Work order: Your answer must be a single number: how many lines of the data include "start".

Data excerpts
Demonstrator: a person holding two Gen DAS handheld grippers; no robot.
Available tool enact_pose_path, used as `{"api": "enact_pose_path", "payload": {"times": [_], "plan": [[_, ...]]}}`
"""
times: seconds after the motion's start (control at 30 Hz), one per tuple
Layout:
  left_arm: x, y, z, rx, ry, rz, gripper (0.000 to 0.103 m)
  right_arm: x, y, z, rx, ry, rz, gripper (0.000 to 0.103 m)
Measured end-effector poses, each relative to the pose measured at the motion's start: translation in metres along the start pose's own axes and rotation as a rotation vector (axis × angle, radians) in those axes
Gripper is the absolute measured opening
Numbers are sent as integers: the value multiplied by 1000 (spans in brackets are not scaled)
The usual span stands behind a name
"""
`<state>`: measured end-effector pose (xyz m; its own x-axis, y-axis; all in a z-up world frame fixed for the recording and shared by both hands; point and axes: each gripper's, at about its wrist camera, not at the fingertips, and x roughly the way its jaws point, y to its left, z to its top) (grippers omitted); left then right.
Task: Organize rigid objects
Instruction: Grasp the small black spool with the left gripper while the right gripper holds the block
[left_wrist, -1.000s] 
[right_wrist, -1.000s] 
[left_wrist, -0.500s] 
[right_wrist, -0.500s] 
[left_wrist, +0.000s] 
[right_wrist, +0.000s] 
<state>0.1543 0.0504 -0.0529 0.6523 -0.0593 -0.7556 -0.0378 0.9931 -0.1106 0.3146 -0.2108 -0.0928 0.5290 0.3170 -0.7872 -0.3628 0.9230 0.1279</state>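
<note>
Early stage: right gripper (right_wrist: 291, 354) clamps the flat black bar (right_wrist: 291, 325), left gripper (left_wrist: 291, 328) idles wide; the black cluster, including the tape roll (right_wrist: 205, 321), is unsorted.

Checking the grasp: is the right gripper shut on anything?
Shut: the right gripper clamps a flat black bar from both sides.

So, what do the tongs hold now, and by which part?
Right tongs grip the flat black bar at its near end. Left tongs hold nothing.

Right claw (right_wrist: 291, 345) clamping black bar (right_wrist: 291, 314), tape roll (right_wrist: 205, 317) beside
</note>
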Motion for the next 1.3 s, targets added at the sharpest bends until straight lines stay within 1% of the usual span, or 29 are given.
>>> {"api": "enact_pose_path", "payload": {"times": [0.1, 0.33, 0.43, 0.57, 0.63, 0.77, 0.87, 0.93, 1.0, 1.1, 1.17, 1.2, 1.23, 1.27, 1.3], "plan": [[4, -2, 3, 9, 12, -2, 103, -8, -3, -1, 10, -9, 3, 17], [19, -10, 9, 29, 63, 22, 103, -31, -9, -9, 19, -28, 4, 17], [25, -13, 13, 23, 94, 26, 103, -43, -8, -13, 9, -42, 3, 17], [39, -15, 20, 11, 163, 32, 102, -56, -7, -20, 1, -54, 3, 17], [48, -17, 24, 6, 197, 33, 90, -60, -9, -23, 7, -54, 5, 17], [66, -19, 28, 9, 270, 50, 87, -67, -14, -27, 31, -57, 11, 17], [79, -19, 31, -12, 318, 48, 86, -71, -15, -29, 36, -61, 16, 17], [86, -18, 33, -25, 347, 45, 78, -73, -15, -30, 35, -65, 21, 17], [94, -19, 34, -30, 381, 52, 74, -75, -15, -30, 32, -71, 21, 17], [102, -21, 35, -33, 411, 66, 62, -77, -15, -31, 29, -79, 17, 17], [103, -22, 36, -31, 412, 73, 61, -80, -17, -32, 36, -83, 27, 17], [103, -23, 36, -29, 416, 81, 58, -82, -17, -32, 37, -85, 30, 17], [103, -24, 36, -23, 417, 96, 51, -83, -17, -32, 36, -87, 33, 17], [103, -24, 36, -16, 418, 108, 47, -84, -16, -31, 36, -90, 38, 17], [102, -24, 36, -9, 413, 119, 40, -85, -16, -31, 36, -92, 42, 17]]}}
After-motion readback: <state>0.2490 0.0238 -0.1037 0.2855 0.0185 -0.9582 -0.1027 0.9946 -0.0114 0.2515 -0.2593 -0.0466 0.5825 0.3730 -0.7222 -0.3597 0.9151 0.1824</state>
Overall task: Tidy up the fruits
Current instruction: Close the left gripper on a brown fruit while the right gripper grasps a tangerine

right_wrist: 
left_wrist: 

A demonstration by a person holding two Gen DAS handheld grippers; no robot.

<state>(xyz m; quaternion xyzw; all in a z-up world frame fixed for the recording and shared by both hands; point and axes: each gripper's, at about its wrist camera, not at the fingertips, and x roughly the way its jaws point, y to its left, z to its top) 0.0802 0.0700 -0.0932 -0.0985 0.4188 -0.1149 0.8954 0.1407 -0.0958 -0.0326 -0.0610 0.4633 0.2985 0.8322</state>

Answer space: 2